- DATA SECTION

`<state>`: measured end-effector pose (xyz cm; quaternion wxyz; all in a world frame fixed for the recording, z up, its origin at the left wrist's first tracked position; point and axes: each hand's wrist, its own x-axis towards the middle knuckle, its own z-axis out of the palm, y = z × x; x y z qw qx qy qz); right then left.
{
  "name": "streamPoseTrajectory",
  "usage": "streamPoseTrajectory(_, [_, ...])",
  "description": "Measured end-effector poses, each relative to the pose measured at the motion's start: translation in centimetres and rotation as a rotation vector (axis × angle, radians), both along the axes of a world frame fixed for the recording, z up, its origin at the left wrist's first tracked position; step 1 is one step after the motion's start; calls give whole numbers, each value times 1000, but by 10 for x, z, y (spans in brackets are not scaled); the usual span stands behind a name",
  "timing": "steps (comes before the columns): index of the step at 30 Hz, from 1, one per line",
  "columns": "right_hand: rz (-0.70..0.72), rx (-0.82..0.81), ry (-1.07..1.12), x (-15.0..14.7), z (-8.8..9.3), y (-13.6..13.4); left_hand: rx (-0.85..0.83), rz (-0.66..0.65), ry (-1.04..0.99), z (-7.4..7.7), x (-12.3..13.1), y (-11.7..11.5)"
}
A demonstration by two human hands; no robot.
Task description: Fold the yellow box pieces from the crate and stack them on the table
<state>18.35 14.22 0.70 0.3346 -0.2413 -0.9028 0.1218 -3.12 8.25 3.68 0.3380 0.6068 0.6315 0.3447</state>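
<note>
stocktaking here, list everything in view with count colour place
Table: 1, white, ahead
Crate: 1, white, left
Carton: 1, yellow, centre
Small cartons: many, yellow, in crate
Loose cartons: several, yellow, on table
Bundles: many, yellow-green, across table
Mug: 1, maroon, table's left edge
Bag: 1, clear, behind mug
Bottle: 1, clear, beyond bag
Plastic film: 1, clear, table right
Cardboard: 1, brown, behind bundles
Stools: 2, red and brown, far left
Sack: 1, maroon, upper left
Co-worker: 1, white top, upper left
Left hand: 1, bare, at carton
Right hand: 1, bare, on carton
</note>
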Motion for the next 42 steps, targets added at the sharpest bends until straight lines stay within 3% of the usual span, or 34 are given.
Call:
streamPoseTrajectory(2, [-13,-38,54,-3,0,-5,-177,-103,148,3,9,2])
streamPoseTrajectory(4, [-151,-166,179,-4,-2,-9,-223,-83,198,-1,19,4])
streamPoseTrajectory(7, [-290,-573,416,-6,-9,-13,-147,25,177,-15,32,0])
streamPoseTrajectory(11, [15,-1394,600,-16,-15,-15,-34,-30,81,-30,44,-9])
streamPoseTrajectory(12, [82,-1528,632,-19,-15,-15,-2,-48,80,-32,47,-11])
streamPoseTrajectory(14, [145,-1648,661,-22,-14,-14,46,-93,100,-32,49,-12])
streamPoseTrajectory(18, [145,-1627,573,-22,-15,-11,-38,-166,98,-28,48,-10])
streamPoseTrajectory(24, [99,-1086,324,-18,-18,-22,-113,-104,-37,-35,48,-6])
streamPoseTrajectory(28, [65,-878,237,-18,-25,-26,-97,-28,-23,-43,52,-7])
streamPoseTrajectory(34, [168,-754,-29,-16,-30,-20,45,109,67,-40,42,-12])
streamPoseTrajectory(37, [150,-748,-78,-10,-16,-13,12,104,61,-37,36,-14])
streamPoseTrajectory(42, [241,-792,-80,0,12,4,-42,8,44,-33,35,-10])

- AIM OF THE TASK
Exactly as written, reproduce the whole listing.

- RESULT OF THIS TASK
`<state>`: measured end-effector pose (xyz cm; quaternion wxyz; all in a world frame fixed for the recording, z up, its origin at the left wrist's first tracked position; point and axes: each hand's wrist, its own x-axis towards the middle knuckle, its own z-axis out of the palm, y = z × x; x y z qw qx qy qz); right then left.
{
  "name": "streamPoseTrajectory",
  "usage": "streamPoseTrajectory(_, [_, ...])",
  "description": "Measured end-effector poses, each relative to the pose measured at the motion's start: translation in centimetres and rotation as a rotation vector (axis × angle, radians), both along the axes of a world frame fixed for the recording, z up, its origin at the left wrist's first tracked position; step 1 is one step after the motion's start; calls give whole numbers, each value times 1000, but by 10 for x, z, y (spans in brackets are not scaled); the usual span stands behind a name",
  "timing": "steps (comes before the columns): index of the step at 30 Hz, from 1, one per line",
  "columns": "right_hand: rz (-0.70..0.72), rx (-0.82..0.81), ry (-1.07..1.12), x (-15.0..14.7), z (-8.8..9.3), y (-13.6..13.4); left_hand: rx (-0.85..0.83), rz (-0.66..0.65), ry (-1.04..0.99), z (-7.4..7.7), x (-12.3..13.1), y (-11.7..11.5)"
}
A demonstration by two human hands; no robot.
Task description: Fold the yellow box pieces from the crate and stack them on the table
<state>18.35 14.22 0.70 0.3346 -0.2413 -0.9028 0.1218 -3.12 8.25 3.68 0.3380 0.6068 0.6315 0.3447</state>
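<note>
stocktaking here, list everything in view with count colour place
Table: 1, white, ahead
Crate: 1, white, left
Carton: 1, yellow, centre
Small cartons: many, yellow, in crate
Loose cartons: several, yellow, on table
Bundles: many, yellow-green, across table
Mug: 1, maroon, table's left edge
Bag: 1, clear, behind mug
Bottle: 1, clear, beyond bag
Plastic film: 1, clear, table right
Cardboard: 1, brown, behind bundles
Stools: 2, red and brown, far left
Sack: 1, maroon, upper left
Co-worker: 1, white top, upper left
Left hand: 1, bare, at carton
Right hand: 1, bare, on carton
</note>
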Motion for the next 42 steps, targets added at the sharpest bends until straight lines stay within 3% of the usual span, or 34 are given.
Call:
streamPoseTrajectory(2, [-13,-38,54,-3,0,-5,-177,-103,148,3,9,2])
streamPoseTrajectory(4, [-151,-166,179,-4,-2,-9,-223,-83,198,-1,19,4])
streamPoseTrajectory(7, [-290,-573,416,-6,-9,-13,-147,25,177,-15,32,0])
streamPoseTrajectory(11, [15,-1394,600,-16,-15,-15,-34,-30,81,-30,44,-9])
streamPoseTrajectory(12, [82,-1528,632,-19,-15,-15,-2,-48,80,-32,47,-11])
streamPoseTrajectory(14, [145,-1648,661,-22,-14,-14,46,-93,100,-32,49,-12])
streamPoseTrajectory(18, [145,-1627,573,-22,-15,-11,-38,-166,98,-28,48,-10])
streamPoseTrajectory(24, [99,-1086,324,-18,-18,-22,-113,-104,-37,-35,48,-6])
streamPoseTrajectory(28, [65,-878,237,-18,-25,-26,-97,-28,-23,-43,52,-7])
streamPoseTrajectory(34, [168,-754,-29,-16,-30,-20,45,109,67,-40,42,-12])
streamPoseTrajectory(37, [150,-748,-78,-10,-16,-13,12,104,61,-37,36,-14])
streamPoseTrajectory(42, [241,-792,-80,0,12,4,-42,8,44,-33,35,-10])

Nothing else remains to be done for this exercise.